- Episode no.: Season 20 Episode 23
- Directed by: René Balcer
- Written by: René Balcer
- Production code: 20023
- Original air date: May 24, 2010

Guest appearances
- Angela Goethals as Maura Scott; Paul Schulze as Mr. Kralik; John Speredakos as A.U.S.A. Schlicter; Leslie Hendrix as Dr. Elizabeth Rodgers; Deidre O'Connell as Dr. Valerie Knight; J. K. Simmons as Dr. Emil Skoda; Ernie Hudson as Frank Gibson; Lindsey Vonn as Alicia; James Biberi as Chief of Detectives Laird; Andrew Pastides as Rick Benson; Nadia Alexander as Morgan; Conor Leslie as Eliza; Patrick Murney as Dwayne Phillips;

Episode chronology
| ← Previous "Love Eternal" | Next → "The Right Thing" |
- Law & Order season 20

= Rubber Room (Law & Order) =

"Rubber Room" is the season finale of the twentieth season of American legal drama television series Law & Order. The twenty-third episode of the season and the 456th episode overall, the episode was first broadcast on NBC on May 24, 2010, and originally served as the series finale, until the series was later revived in 2021. In the episode, Detectives Lupo and Bernard search for an anonymous blogger who has posted plans to attack a school, while Lt. Van Buren struggles to keep her personal issues private. The title refers to a colloquial name for reassignment centers where teachers accused of misconduct are held while awaiting resolution of their cases. The elements of the plot were inspired by an ongoing controversy surrounding New York City's policy and union rules for teachers in early 2010.

The episode was written and directed by René Balcer and received positive reviews from critics and a 1.9 rating in the 18-49 demographic in its original American broadcast.

==Plot==
A website hosting explicit images of underage girls leads the detectives to discovering an anonymous blogger threatening a bombing and shooting at an unidentified school. The detectives suspect that the blogger is a student and investigate teachers whom the blogger aired grievances against while facing resistance from the New York City Department of Education (NYCDOE) and the teachers' union. The investigation leads the team to the "rubber room," a temporary reassignment center where teachers accused of misconduct are to report to until their cases are resolved.
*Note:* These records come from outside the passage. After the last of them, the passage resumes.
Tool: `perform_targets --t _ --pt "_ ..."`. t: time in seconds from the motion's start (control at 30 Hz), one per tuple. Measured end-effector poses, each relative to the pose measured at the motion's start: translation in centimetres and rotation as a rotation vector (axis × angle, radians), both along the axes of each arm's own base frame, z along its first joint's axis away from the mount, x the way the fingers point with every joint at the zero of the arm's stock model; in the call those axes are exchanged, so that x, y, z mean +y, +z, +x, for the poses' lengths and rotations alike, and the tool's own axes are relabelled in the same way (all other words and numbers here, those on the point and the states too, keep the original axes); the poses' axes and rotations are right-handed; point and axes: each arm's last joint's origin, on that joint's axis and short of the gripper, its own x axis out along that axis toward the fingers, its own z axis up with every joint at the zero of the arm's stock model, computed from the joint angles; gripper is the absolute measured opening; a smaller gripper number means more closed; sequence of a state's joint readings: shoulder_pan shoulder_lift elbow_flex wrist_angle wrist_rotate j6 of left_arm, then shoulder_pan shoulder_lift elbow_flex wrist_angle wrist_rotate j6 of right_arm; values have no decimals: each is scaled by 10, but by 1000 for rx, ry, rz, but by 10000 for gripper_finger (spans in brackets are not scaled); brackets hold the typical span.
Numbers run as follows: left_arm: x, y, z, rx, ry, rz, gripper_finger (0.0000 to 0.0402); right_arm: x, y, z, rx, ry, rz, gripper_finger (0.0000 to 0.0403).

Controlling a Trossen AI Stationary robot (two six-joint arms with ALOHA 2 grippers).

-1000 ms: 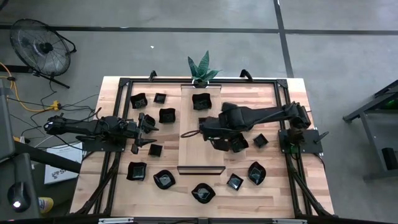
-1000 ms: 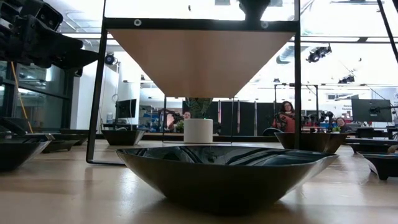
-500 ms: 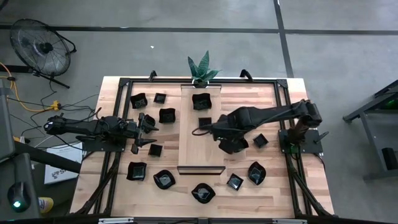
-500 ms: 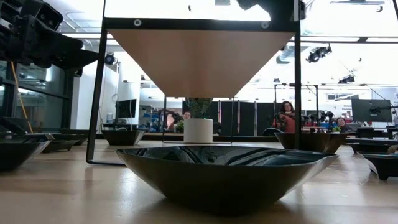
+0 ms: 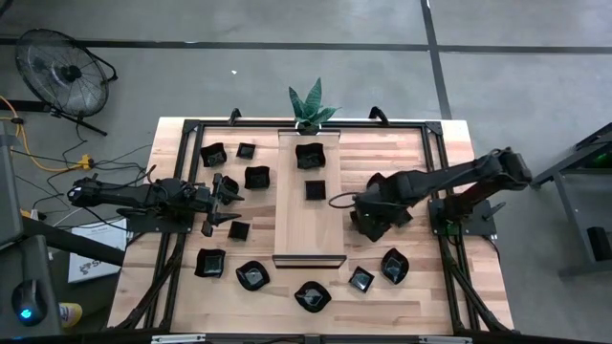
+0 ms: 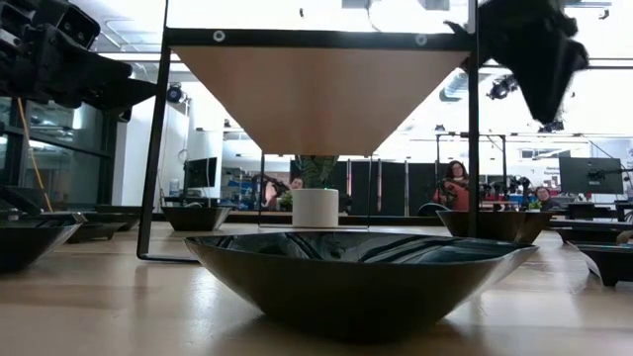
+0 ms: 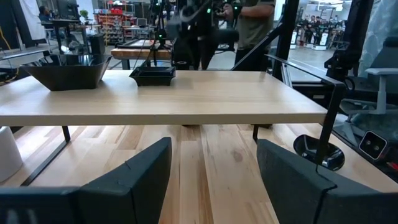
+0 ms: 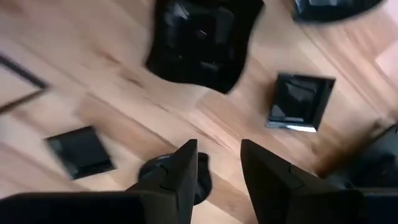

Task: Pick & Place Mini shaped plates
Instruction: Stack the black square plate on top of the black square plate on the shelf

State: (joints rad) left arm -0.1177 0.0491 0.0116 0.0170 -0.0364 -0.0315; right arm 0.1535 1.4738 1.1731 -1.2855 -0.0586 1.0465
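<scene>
Since a second ago the right arm has swung off the long wooden board (image 5: pixel 308 196) and out over the right half of the desk (image 5: pixel 430 287), while the left arm has not moved. A small square plate (image 5: pixel 315 189) now lies uncovered near the middle of the board, below a larger wavy plate (image 5: pixel 310 155) at the board's far end.

The right tool (image 5: pixel 368 227) hangs over bare wood just off the board's right edge, fingers apart with nothing between them. Its wrist camera looks down on a wavy-rimmed plate (image 8: pixel 202 38), a small square plate (image 8: pixel 300 101) and another square one (image 8: pixel 81 151), all lying separate on the desk.

The left tool (image 5: pixel 225 203) waits over the left half of the desk, fingers (image 7: pixel 138 177) spread wide and empty, aimed at the board's edge.

The remaining plates are scattered: several in the far-left corner (image 5: pixel 212 153), a row along the near edge (image 5: pixel 313 295), and a few on the right side (image 5: pixel 400 215).

Risks from here, as I judge it: these plates are glossy with sloping rims, so a pinch on a rim could slip and flip a plate. They also lie near each other on the right side, so a descent that is off-centre could nudge a neighbour. A carried plate could also knock those already on the board.
</scene>
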Motion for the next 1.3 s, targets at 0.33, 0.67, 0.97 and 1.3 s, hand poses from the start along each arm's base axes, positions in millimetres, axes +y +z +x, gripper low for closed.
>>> perform_targets --t 0.33,0.67,0.97,1.3 --pt "0 0 0 1 0 0 234 -8 -52 -29 84 -45 -12 118" --pt "0 0 0 0 0 0 234 -16 -84 -35 47 -59 -8 118" --pt "0 0 0 0 0 0 234 -25 -94 -41 63 -46 -40 118" --pt "0 0 0 0 0 0 234 -31 -94 -41 62 -35 -72 118"
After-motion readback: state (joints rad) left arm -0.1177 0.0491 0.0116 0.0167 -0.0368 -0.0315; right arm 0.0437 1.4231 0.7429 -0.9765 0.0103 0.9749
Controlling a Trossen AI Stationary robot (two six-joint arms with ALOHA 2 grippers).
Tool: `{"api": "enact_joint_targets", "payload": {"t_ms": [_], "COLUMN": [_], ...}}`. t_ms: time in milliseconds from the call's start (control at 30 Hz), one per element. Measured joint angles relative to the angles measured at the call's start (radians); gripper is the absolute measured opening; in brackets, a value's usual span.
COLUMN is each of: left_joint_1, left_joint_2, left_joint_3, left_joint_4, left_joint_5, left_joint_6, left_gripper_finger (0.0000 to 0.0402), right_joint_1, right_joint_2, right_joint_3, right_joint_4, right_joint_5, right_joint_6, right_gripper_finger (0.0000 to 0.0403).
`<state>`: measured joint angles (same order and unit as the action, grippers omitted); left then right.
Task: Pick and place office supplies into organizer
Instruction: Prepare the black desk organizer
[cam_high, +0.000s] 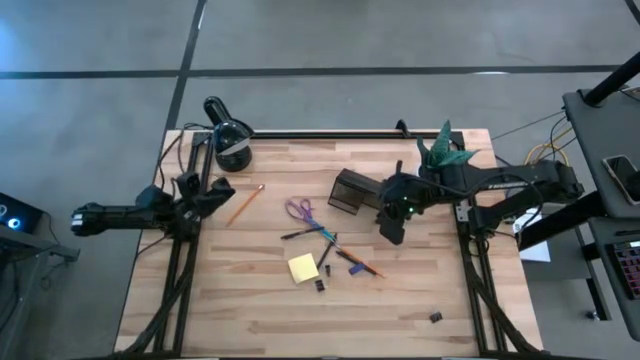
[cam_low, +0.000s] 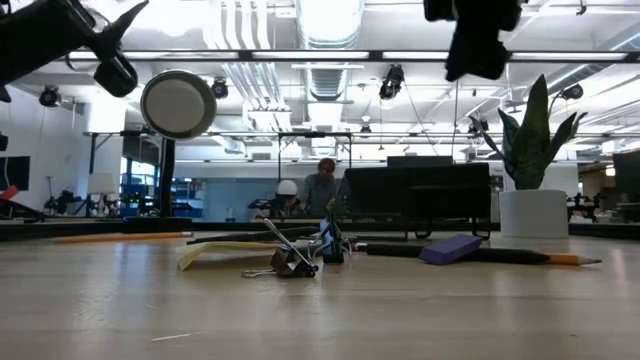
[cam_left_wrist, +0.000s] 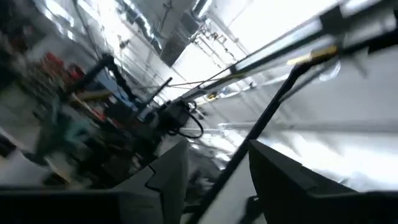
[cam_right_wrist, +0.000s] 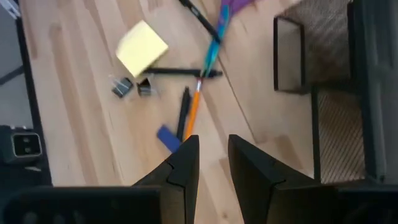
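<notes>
We saw the right gripper (cam_right_wrist: 213, 158) with fingers slightly parted and empty, above the table (cam_high: 250, 310); the organizer (cam_high: 352, 190) lay just beside it, supplies below: sticky-note pad (cam_right_wrist: 142, 48), orange pencil (cam_right_wrist: 193, 106), binder clips (cam_right_wrist: 132, 86). The left gripper (cam_high: 215, 193) hung spread, far off.

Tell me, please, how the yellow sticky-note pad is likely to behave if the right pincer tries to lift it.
The sticky-note pad lies flat on the table, so its edges probably offer little purchase. In the low view one edge looks slightly raised, hinting at floppy top sheets. It is likely light and may slide when nudged.
</notes>
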<state>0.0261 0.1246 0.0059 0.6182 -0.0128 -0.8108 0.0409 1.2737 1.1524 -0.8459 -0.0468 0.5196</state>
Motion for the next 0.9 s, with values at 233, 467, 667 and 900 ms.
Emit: {"api": "enact_joint_targets", "payload": {"t_ms": [233,467,667,900], "left_joint_1": [-0.001,-0.001,0.0,0.0], "left_joint_2": [-0.001,0.0,0.006,0.051], "left_joint_3": [0.001,0.002,0.002,0.002], "left_joint_4": [0.007,0.002,-0.002,-0.008], "left_joint_5": [-0.038,-0.049,-0.048,-0.048], "left_joint_6": [-0.042,-0.043,-0.045,-0.041], "left_gripper_finger": [0.015,0.015,0.015,0.015], "right_joint_1": [-0.001,-0.002,0.031,0.091], "right_joint_2": [0.007,0.035,0.087,0.182], "right_joint_3": [0.051,0.016,-0.061,-0.081], "right_joint_4": [0.026,0.014,0.015,-0.01], "right_joint_5": [0.151,0.175,0.05,0.049], "right_joint_6": [0.137,0.295,0.314,0.277], "right_gripper_finger": [0.0079,0.0079,0.008,0.012]}}
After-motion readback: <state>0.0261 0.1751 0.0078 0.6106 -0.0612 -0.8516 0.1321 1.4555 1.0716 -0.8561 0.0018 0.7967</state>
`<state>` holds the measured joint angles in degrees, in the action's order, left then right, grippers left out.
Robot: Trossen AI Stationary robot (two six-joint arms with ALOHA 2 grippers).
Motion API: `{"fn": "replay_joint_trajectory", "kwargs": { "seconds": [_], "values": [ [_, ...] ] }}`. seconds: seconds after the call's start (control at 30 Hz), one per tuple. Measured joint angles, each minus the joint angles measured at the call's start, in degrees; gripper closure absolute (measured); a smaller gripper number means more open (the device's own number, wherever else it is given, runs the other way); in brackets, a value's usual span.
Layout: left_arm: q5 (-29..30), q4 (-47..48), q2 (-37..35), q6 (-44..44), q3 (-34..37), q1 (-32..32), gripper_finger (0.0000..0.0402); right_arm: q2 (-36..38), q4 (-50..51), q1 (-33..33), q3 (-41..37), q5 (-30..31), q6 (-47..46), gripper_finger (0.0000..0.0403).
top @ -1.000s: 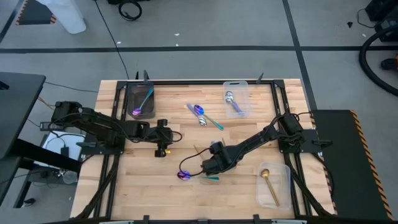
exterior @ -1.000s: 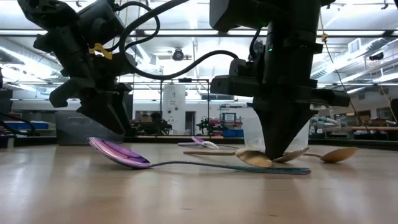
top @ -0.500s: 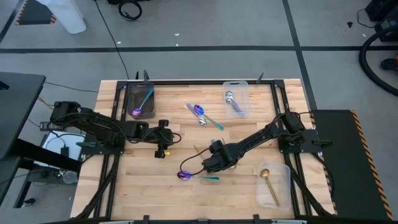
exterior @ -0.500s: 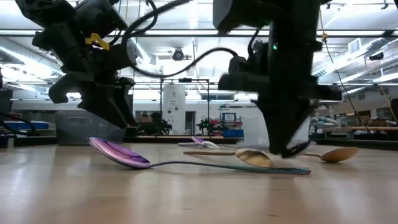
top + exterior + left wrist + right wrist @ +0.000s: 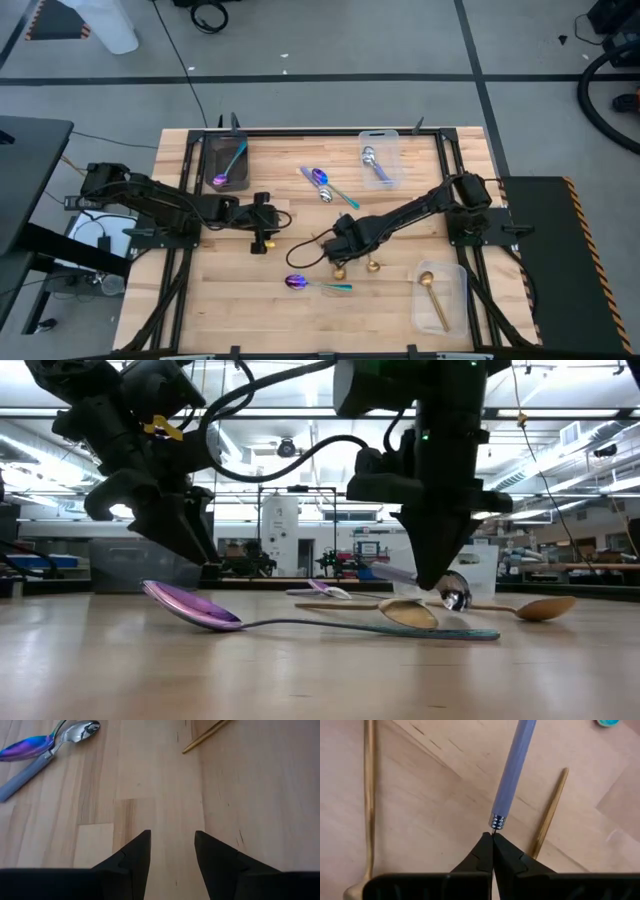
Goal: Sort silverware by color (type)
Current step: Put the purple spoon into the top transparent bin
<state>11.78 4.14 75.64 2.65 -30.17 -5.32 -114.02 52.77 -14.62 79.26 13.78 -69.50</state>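
I see the table (image 5: 240,300) from straight above. At its centre my right gripper (image 5: 335,240) hangs over two gold spoons (image 5: 355,266). At 6 o'clock from it lies a purple spoon (image 5: 315,285). My left gripper (image 5: 262,222) waits at 9 o'clock. A dark tray (image 5: 209,163) at 11 o'clock holds one purple spoon. The bin (image 5: 380,140) at 1 o'clock holds a silver spoon (image 5: 374,165); the bin at 5 o'clock (image 5: 455,300) holds a gold one.

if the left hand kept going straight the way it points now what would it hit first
Probably nothing soon: the open left hand faces bare table. The purple spoon, silver spoon and a gold handle lie off to either side, though depth is unclear.
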Motion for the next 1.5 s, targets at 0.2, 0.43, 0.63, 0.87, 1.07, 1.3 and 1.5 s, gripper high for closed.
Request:
{"fn": "replay_joint_trajectory", "kwargs": {
  "seconds": [0.2, 0.43, 0.63, 0.87, 1.07, 1.3, 1.5],
  "values": [
    [0.0, -0.1, 0.0, -2.1, 0.0, 0.0, 0.0242, 0.0, 0.0, 0.7, 0.0, 0.1, 3.3, 0.0395],
    [0.0, -4.5, 0.0, -2.1, 0.0, 1.6, 0.0242, 0.9, 0.2, 1.1, 0.2, 2.8, 6.2, 0.0395],
    [0.1, -4.1, -0.5, -0.6, 0.1, 6.2, 0.0242, 5.0, 1.6, 3.2, 0.2, 7.2, 10.2, 0.0395],
    [0.1, -4.2, -1.3, 1.2, 0.0, 8.2, 0.0242, 11.0, 5.1, 6.6, 0.2, 11.4, 13.5, 0.0395],
    [0.8, -5.2, -3.8, 5.5, 0.0, 8.2, 0.0242, 14.4, 7.9, 10.0, 0.2, 14.4, 14.9, 0.0395],
    [1.5, -10.0, -6.0, 11.6, 0.0, 9.6, 0.0242, 15.4, 8.6, 15.0, 0.2, 14.7, 19.9, 0.0395],
    [1.6, -12.4, -6.1, 14.5, 0.0, 12.7, 0.0242, 15.4, 9.7, 19.1, 0.2, 13.6, 24.5, 0.0395]
  ]
}}
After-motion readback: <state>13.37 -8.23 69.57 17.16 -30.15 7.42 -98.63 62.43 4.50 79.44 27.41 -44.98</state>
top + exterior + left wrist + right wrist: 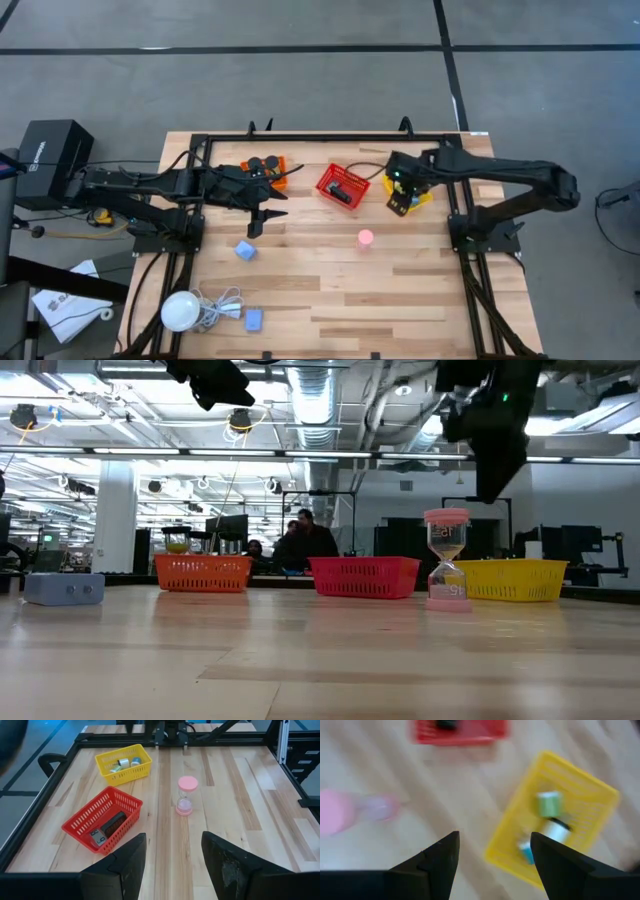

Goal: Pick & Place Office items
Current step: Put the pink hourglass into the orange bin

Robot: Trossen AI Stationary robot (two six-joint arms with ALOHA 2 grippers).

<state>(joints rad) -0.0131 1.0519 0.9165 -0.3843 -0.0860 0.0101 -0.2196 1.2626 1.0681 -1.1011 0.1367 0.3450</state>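
Note:
A pink hourglass (366, 238) (187, 795) (447, 560) stands upright on the table between the arms. A light-blue squarish piece (245, 250) (64, 589) lies flat near my left gripper, and a second one (254, 320) lies by the near edge. My left gripper (262, 215) (172, 860) hangs open above the table next to the orange basket (278, 160). My right gripper (400, 192) (495, 860) is open over the yellow basket (425, 200) (600, 795), which holds a green block (549, 803) and small white pieces. A flat black item (111, 826) lies in the red basket (325, 180) (80, 820).
A white round bulb (180, 310) with a coiled white cable lies at the near left corner. The three mesh baskets stand in a row toward the far side. Black short cylinders (262, 164) sit in the orange one. A black frame runs around the table edges.

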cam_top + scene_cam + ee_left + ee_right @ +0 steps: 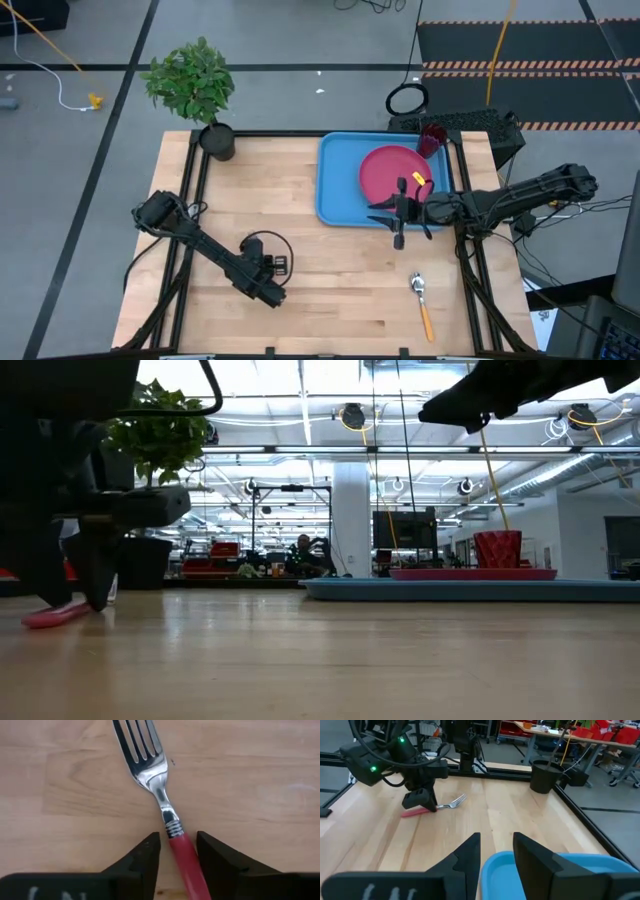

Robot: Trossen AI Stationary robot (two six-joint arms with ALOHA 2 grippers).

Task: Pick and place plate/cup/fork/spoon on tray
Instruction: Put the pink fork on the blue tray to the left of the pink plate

Noting that the teachers targeted in the blog did not share any students, the investigators realize that the blogger is a teacher himself, recounting the stories he was told while he was held in the rubber room. They also recognize that the planned attack on the school is intended as retaliation against the NYCDOE.

The team finds one teacher mentioned on the blog, Maura Scott, who was not sent to the rubber room, and deduce that she was a co-worker of the blogger. Scott identifies the blogger as Rick Benson, who was falsely accused of molesting a student. Now knowing the blogger and the school he plans to attack, Lupo and Bernard rush to stop him. They arrive at the school just as Benson has initiated the shooting, but before anyone has been killed. Finding the shooter in the school's library, Lupo manages to distract Benson long enough for Bernard to restrain and arrest him.

In a subplot centered around Van Buren's cervical cancer, Lupo and Bernard host a party to help pay her medical bills, despite her wishes to keep her personal issues from becoming public. Nevertheless, Van Buren attends the party and reveals that she and Frank Gibson have become engaged. During the party, Van Buren receives a phone call from her doctor and reacts positively, implying that she received good news about her illness.

==Reception==
In its original American broadcast, "Rubber Room" was viewed by an estimated 7.60 million households with a 1.9 rating/5% share in the 18-49 demographic.

Mike Hale of The New York Times called it "the best finale of all", saying, "There was the show that ended with its cast in the buffet line for heaven, and the show that ended with its homicidal hero on his way to retirement at the beach. And then there was the best finale of all: the show that ended with a very sick police lieutenant excusing herself to take a phone call and getting good news. The last episode of Law & Order written and directed by the show’s longtime executive producer René Balcer, was finished before the series’s cancellation was announced this month. Yet it managed to be an entirely appropriate send-off, and its low-key last moments were more moving and honestly emotional than the endings of Lost and 24, shows whose finales received much more attention."

Ken Tucker of Entertainment Weekly gave the episode a positive review, saying "That’s why Law & Order in eternal reruns is so comforting. You can enjoy episodes even when you remember the case or the outcome, because you want to immerse yourself in that Law & Order feeling that didn’t insult your intelligence."